Un cadeau signé Trent Reznor
Quelqu’un doutait-il encore de la générosité de Trent Reznor?
Cette année, Nine Inch Nails a offert pas un mais deux albums gratuitement sur le web. Radiohead peut bien aller se rhabiller!
Le groupe n’a pas fait don de son concert d’hier soir au Centre Bell. En fait, les fans de la formation devaient débourser de 40 $ à 55 $ de leur propre poche pour voir le quintette en spectacle (un prix bien en deçà de ce que les artistes du même calibre sollicitent par les temps qui courent).
Le véritable cadeau du groupe résidait dans la sélection des chansons qu’il a jouées live. À ce chapitre, la générosité de Reznor et sa bande a été sans borne.
NIN ne s’est pas payé un trip d’ego en s’astreignant aux titres moins connus de The Slip et de Ghosts I-IV, ses deux derniers CD. Il a aussi choisi de fêter ses 20 ans d’existence en revisitant ses plus grands succès, dont les classiques Closer, Wish et Head Like a Hole avec la même énergie qu’autrefois.
Le bruit des machines
C’est sous une cascade de distorsions électroniques, évoquant le bruit de machines en pleine activité, que NIN a fait son entrée sur scène. Les membres de la formation sont apparus tour à tour dans un nuage de fumée grâce à un ingénieux jeu de lumière : le batteur Josh Freese, le guitariste Robin Finck, le claviériste Alessandro Cortini, le bassiste Justin Meldal-Johnsen, puis Trent Reznor, le leader et auteur de tous les titres du groupe. La voix torturée du chanteur a pour la première fois résonné dans les haut-parleurs sur 1,000,000, tiré de The Slip.

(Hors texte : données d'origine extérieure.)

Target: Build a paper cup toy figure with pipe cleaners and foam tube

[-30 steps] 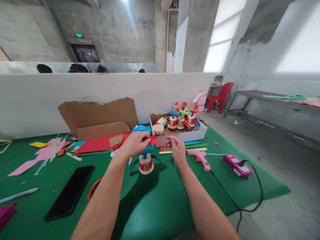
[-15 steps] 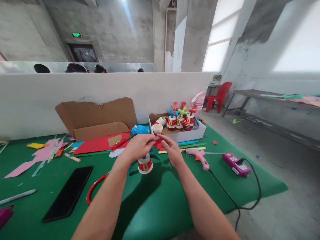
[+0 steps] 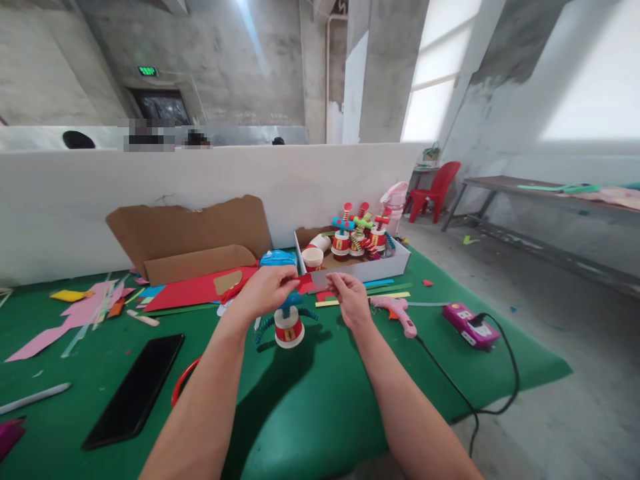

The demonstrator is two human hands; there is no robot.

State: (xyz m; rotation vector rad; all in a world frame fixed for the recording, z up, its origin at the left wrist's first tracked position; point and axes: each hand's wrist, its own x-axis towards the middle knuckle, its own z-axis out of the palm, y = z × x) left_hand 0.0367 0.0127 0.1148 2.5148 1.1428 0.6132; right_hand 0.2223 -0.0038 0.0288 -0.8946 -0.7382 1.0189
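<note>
My left hand [image 3: 273, 288] is closed in a pinch on the left end of a small red paper strip [image 3: 305, 284]. My right hand [image 3: 350, 299] pinches the other end, where the strip looks greyish and shiny. Below the left hand, a figure made from a small paper cup [image 3: 289, 331] with a red band stands on the green table. It has dark teal coiled arms and a blue piece on top, partly behind my fingers. Red scissors [image 3: 185, 380] lie partly under my left forearm.
A white box [image 3: 360, 268] holds several finished cup figures and loose paper cups. A pink glue gun [image 3: 397, 313] lies at right, its cord running past a purple power strip [image 3: 470, 325]. A black phone [image 3: 135, 390], coloured paper scraps and cardboard [image 3: 190, 230] are at left.
My hands have moved apart, and the red strip now shows stretched between them. My right hand's fingers, earlier extended, have closed into a pinch. The view has shifted slightly.
</note>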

La foule de près de 9 000 spectateurs s’est animée dès les premières notes de March of the Pigs, extrait du célèbre The Downward Spiral. La mêlée au parterre n’était peut-être pas aussi violente qu’au milieu des années 1990, mais ce n’était pas la faute de Reznor, qui s’égosillait sur chaque note comme si sa vie en dépendait. Les fans de NIN ont pris de l’âge. Aujourd’hui dans la vingtaine et la trentaine, ils ne sont plus les ados rebelles de l’époque. Ils se sont calmés et apprécient ce que leurs idoles ont à leur offrir d’une autre façon. C’était beau de les voir brandir non pas leurs cellulaires, mais leurs briquets lorsque Reznor a entamé au piano la poignante The Frail.
Effets spéciaux
Il a fallu attendre la sixième chanson avant que les écrans géants disposés en toile de fond s’illuminent et laissent entrevoir une mise en scène un tantinet plus élaborée que celle proposée en début de soirée, consistant en une série d’effets d’éclairage. La foule a par la suite plongé dans le monde mystérieux et menaçant de la formation américaine, grâce entre autres à un voile semi-transparent sur lequel étaient projetées des images plutôt abstraites. Pendant The Greater Good, ce même drapé métallique s’est transformé en écran tactile lorsque Reznor, muni d’une lampe de poche, a traversé la scène, y laissant son empreinte d’ébène au plus grand plaisir de la foule.
Pensez à Tom Cruise dans Minority Report, mais à plus grande, beaucoup plus grande échelle.
NIN n’a pas eu peur d’introduire un segment instrumental en milieu de prestation, sans doute
inspirée de sa plus récente offrande sur le web, Ghosts I-IV.